If it is being tweeted, it’s in Bottlenose.
YouTube, via cellular videos, amateur news outlets, and major media sources is making sure that the sights and sounds of the Ukrainian protests are making out of the country. The world is watching as the government is responding, trying to maintain their legitimacy in the face of unexpected numbers of protesters, and how they are dealing with the protesters themselves. A very critical international eye is watching with interest.
Social media is also allowing for unprecedented marketing by protesters. It is no longer the arena of government agencies alone to broadcast the events, possibly exercising image-management techniques to assure that good news gets out and bad news does not.

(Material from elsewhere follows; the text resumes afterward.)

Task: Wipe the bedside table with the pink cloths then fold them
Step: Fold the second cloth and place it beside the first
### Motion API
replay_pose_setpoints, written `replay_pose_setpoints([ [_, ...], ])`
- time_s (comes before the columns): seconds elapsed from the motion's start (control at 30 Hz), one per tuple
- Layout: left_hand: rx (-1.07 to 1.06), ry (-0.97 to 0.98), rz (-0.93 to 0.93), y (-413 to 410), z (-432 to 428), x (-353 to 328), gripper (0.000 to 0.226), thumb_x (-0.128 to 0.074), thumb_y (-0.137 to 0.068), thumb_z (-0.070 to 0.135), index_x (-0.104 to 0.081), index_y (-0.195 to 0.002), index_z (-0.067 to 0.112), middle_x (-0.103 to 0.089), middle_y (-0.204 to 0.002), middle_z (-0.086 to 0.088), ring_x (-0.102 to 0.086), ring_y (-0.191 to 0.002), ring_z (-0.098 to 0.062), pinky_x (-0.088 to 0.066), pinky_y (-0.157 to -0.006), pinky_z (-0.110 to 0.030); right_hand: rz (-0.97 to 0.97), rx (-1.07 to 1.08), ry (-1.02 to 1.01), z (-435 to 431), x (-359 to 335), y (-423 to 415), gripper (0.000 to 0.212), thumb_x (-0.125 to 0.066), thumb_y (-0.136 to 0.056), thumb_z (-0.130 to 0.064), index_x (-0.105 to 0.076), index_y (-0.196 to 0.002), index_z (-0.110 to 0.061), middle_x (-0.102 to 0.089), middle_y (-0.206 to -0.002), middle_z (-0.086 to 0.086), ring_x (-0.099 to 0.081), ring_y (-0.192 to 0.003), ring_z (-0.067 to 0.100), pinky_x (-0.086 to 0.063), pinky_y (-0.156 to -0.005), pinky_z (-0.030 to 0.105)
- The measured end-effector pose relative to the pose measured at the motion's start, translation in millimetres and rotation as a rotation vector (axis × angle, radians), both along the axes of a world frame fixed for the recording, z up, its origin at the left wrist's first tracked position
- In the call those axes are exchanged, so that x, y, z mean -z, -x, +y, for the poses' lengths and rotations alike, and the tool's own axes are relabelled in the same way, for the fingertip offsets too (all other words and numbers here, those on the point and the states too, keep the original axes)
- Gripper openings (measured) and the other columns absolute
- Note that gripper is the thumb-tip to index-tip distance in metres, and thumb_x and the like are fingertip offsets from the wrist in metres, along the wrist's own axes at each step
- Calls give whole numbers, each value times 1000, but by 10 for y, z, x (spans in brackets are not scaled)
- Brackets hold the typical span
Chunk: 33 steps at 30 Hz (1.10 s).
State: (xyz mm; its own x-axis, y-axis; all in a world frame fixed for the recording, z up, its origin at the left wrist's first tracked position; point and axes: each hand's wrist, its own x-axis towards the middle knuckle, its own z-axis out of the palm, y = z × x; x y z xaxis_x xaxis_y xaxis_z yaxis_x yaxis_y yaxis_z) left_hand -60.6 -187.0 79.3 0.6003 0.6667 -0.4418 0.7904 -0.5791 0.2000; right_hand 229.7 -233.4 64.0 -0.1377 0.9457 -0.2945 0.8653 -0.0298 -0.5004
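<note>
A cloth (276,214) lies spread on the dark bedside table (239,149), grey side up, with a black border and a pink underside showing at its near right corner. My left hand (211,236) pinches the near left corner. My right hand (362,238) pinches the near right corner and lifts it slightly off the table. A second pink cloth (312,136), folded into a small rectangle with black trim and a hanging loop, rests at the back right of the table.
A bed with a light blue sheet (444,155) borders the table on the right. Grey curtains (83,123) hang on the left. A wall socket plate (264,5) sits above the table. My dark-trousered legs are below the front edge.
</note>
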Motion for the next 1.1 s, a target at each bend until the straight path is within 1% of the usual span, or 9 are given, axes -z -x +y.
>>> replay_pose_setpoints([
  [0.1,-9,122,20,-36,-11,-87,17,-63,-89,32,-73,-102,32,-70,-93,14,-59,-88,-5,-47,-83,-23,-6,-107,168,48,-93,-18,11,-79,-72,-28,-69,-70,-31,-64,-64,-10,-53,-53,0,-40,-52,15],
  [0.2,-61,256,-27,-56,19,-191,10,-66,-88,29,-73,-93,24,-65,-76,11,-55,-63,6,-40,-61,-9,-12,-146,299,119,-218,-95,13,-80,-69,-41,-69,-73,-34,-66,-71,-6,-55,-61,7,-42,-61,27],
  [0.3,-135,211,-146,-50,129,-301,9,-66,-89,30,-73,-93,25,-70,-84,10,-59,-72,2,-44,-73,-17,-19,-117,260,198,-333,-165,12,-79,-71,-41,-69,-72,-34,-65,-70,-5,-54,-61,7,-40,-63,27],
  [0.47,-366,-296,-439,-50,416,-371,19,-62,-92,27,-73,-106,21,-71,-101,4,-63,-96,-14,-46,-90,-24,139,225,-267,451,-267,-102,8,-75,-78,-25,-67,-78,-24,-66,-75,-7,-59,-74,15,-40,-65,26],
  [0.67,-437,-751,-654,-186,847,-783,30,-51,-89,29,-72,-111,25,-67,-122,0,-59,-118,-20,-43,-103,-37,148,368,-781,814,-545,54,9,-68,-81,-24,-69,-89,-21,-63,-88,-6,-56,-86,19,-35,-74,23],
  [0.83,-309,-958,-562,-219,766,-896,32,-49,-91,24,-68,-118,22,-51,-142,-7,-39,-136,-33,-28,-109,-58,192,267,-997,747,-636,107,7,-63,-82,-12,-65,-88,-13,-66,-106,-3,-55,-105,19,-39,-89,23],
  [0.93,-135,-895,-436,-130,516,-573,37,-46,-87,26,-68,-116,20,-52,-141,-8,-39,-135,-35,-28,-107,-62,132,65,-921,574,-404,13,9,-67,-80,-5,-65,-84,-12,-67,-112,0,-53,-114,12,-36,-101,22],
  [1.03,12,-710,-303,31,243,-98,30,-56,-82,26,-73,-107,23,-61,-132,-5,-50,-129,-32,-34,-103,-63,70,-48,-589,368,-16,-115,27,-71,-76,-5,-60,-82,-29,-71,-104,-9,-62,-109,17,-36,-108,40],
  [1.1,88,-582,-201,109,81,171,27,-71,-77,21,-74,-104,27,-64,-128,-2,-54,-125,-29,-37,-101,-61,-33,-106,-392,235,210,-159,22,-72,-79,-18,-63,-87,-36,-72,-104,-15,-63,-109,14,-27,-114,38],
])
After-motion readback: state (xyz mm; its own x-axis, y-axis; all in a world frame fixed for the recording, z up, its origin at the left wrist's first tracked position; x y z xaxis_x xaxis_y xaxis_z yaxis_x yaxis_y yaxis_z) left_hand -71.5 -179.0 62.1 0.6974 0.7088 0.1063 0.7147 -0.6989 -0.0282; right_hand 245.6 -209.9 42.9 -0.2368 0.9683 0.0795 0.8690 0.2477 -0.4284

The message of legitimacy and peaceful protests was circulated online for the world to see.
It was becoming difficult for the Ukrainian public relations machine to convince the world that force was necessary because of violent protests.
That is not to say there weren’t exceptions.
Riots broke out on December 1st as the Kiev District Administrative Court banned further protests.
Protesters defied the ban and a march from St. Michael’s square took place. Windows in official buildings were broken, a bulldozer was commandeered by civilians—it was used in an attempt to pull down the fences around the Presidential Administration Building—and rioters threw rocks and debris.
At least five riot police personnel were injured in the exchanges.
Then, social media took action again, urging the protesters to re-establish peaceful protests and occupation of government sites. Protests have remained largely non-violent since December 2.
Solidarity via Social Media
The question is circulating in the minds of people who are watching the events unfold via social media:
Would this story-as it is at this moment-have gotten out without the help of Facebook and Twitter? Would the level of organization required to maintain long-term protests have coalesced if it wasn’t for the influence of crowd sourcing via social networking and news?
Ten years ago the answer might have been an unequivocal “no,” but we are in a new age.
Technology is king and, at least for this movement, the cornerstone of the protests in Kiev, Ukraine. Command centers, tent-camps, food and aid stations, medical service centers, and the various other services that formed in response to the needs of the protesters all came in response to the call of social media.
Individual engagement and the virility of social media has guaranteed that, at least for now, the Euromaidan protests are seen by the world. The probability of continued government violence seems reduced, and the likelihood of a dialogue between the government and these Ukrainian protesters seems high.
All the while, watching the protests in Kiev change from band of sign-wielding individuals into a wave of national sentiment, we can say we watched it because of a news revolution supported by social networking.